To tackle the issue of consciousness, this study attempted to represent it as a phenomenon of the developmental process of artificial empathy for pain and moral behavior generation. The conceptual model for the former is given by, while the latter is now a story of fantasy. If a robot is regarded as a moral being that is capable of exhibiting moral behavior with others, is it deserving of receiving moral behavior from them? If so, can we agree that such robots have conscious minds? This is an issue of ethics towards robots, and is also related to the legal system. Can we ask such robots to accept a sort of responsibility for any accident they commit? If so, how? These issues arise when we introduce robots who are qualified as a moral being with conscious minds into our society.

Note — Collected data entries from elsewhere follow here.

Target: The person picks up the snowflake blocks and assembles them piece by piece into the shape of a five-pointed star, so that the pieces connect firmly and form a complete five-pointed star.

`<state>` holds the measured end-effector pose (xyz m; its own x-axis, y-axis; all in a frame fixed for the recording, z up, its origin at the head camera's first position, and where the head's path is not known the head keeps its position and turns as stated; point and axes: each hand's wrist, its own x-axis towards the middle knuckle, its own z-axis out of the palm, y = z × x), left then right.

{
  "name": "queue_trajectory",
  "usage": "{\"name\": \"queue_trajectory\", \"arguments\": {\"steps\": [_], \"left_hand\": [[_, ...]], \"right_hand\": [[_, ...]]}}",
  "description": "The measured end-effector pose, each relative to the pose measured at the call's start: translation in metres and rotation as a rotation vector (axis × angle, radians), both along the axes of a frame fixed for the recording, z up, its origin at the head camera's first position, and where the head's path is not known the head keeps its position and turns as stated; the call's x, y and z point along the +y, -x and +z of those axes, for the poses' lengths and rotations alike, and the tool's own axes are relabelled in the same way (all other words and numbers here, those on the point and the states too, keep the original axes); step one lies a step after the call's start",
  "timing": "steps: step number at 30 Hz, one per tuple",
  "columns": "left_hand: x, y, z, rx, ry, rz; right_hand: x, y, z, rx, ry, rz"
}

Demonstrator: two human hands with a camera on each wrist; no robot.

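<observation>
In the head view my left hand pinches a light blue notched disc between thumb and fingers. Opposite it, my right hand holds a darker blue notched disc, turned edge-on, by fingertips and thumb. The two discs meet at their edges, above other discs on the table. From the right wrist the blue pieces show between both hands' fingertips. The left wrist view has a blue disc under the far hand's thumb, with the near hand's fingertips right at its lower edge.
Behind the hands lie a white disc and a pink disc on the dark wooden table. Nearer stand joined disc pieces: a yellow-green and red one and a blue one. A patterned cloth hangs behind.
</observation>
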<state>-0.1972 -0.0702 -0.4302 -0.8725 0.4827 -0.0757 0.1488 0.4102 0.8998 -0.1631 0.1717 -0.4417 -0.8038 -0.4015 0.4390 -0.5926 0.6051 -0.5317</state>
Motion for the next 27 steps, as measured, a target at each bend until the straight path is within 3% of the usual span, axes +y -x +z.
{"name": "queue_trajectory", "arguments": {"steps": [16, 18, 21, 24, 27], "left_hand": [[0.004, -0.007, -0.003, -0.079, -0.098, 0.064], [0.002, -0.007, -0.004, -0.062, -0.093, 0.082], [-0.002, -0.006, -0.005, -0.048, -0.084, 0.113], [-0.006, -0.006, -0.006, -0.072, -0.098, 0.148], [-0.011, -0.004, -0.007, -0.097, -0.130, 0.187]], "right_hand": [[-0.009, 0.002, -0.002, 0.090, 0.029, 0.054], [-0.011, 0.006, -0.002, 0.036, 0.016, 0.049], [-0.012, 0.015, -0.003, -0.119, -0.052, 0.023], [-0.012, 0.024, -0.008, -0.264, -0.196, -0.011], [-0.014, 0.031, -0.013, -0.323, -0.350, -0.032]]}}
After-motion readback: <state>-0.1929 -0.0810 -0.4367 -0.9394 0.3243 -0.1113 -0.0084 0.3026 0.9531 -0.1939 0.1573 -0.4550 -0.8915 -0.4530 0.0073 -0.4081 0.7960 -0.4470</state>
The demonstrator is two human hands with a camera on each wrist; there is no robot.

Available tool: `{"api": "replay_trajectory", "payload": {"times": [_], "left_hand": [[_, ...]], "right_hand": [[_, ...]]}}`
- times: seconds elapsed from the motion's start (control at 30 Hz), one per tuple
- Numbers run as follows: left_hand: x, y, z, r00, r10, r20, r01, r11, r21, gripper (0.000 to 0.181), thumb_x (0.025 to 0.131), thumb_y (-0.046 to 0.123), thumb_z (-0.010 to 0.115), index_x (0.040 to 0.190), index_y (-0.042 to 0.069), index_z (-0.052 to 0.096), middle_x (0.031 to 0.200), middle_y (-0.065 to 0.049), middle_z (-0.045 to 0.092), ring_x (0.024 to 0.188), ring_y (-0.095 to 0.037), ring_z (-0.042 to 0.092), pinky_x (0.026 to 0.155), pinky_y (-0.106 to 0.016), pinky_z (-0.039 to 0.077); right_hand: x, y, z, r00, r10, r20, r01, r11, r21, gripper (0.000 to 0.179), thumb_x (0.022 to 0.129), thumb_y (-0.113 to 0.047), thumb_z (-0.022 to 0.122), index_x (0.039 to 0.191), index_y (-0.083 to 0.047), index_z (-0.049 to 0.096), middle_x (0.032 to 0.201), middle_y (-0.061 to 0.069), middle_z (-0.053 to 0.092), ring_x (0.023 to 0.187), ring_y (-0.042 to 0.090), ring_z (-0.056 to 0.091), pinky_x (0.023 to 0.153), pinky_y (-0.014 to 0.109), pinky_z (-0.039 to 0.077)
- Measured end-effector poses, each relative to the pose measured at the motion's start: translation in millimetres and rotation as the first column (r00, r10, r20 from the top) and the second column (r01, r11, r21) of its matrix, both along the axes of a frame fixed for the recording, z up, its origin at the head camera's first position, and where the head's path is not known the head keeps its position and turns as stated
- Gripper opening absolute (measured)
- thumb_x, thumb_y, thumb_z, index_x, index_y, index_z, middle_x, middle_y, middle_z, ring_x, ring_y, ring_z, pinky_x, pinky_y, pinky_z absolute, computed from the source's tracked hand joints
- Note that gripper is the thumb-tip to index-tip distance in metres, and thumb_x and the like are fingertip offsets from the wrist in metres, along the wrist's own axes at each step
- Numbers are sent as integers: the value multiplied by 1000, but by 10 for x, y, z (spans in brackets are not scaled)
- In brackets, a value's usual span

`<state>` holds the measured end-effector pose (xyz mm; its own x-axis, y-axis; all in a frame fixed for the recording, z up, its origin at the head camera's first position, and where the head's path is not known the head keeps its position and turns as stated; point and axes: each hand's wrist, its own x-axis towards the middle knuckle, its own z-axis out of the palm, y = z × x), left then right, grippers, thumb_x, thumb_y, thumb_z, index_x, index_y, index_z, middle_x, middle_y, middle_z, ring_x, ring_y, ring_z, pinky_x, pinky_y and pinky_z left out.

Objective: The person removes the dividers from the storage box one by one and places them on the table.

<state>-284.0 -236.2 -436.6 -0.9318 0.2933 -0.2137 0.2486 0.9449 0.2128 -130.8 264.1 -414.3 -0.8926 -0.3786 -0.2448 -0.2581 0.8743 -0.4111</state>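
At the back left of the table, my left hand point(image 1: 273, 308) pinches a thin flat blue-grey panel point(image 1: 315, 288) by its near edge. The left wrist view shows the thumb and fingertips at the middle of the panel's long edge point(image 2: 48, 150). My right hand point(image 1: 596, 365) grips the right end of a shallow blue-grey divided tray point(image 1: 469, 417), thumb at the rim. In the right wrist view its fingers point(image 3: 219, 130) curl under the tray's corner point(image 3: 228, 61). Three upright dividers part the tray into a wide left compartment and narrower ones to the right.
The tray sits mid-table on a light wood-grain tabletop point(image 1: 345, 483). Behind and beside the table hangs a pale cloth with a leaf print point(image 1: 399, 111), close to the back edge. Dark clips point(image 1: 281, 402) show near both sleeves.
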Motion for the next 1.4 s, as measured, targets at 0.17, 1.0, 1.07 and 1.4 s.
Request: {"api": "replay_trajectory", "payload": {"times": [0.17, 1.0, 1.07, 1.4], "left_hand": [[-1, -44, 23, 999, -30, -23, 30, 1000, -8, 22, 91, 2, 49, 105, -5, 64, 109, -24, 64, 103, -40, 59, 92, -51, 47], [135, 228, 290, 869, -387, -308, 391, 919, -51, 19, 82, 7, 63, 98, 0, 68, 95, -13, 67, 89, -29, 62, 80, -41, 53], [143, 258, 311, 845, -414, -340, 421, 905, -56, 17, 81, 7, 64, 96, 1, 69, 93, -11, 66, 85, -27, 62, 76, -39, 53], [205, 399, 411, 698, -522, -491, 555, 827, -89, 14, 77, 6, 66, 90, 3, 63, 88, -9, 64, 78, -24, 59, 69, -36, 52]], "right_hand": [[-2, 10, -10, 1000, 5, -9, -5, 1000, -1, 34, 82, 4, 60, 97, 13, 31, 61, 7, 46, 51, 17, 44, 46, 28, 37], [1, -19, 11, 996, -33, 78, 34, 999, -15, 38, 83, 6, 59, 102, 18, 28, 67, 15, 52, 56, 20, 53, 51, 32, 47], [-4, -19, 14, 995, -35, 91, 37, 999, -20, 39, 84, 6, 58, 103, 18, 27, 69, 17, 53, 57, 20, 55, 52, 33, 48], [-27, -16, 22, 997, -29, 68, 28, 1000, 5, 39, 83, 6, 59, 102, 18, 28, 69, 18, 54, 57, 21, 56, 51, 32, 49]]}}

Before these issues can be considered, there are so many technical issues to address. Among them, the following should be addressed intensively.
  1. Associate the sensory discrimination of pain with the affective and motivational responses to pain (the construction of the pain matrix and memory dynamics).
  2. Recall the experience when a painful situation of others is observed.
  3. Generate appropriate behavior to reduce the pain.